Virginia Tech Data Repository: Preparing Data for Deposit
Preparing Data for Deposit
Before depositing your data in the Virginia Tech Data Repository and requesting its publication to receive a digital object identifier (DOI), go through the following steps in preparation.
For the purposes of archiving and sharing in our repository, data includes, or can solely be, software or code.
Contact vtdatarepo-g@vt.edu for assistance in preparing your data for deposit; we are here to help!
Read the Virginia Tech Data Repository Deposit Agreement
You will be required to read and agree with this Deposit Agreement and that you understand your roles and responsibilities as the Depositor.
For a quick comparison of the sort of documentation you must/should include with your dataset and a dataset that lacks good documentation, please see our Poor vs. Better Documentation guide.
To navigate this page, click on the tabs above for relevant topic guidance. If you want to see all guidance at once, select Show All.
Can you deposit and openly share your data?

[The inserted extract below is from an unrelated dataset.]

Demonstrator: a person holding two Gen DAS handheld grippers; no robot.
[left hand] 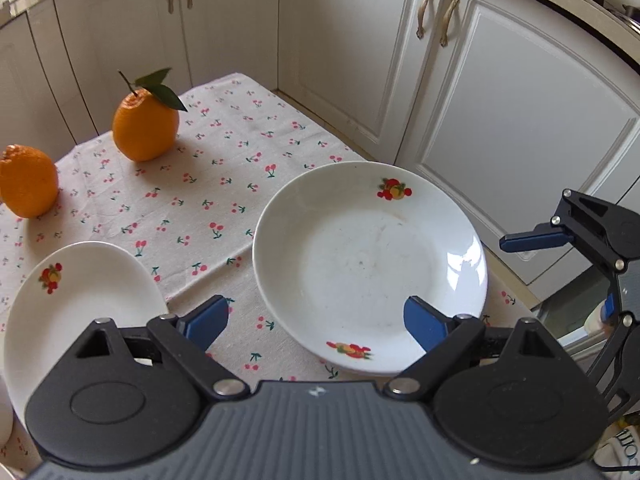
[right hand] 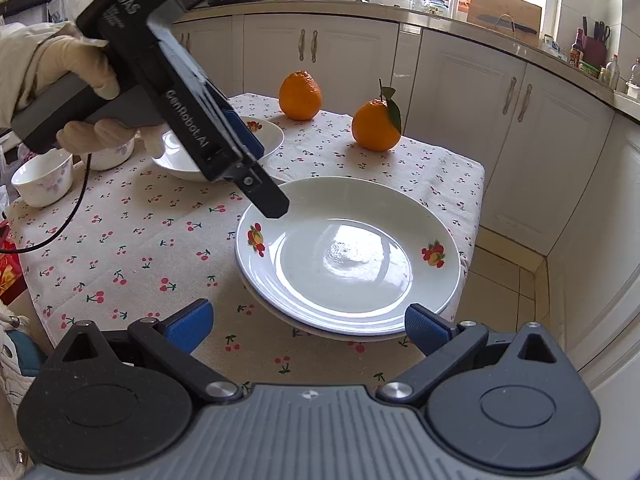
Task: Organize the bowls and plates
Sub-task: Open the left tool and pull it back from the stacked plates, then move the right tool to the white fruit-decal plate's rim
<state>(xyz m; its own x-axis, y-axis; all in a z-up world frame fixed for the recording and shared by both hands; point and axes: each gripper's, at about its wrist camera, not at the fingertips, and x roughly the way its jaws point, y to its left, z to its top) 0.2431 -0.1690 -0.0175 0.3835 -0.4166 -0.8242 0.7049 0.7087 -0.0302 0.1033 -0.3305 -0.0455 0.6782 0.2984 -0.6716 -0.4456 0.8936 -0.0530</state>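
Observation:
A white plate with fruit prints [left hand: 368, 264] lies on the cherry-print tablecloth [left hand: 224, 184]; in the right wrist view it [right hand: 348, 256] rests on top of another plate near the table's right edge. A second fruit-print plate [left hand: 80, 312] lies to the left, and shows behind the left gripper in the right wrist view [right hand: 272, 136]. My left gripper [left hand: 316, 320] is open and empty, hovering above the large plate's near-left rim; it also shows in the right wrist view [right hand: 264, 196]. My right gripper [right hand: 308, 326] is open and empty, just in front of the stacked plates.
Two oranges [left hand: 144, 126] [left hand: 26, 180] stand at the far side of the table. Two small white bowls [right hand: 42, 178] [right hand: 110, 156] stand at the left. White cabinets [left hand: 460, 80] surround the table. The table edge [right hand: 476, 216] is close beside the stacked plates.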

Virginia Tech researchers should only deposit and openly share (publish) data for which they have the rights to do so, and in doing so do not violate laws or ethics.
More information on this requirement is given within the Virginia Tech Data Repository Deposit Agreement that you are required to agree to upon data deposit.
Files to Include in your Data Deposit
Be sure that you have on hand all relevant data and documentation for upload and deposit into the Virginia Tech Data Repository.
In depositing your data for publication there are a few questions you should ask yourself:
Who do I expect to make use of my data? Who is the intended audience?
For what purpose am I depositing data? What files containing data and documentation are needed to fit this purpose?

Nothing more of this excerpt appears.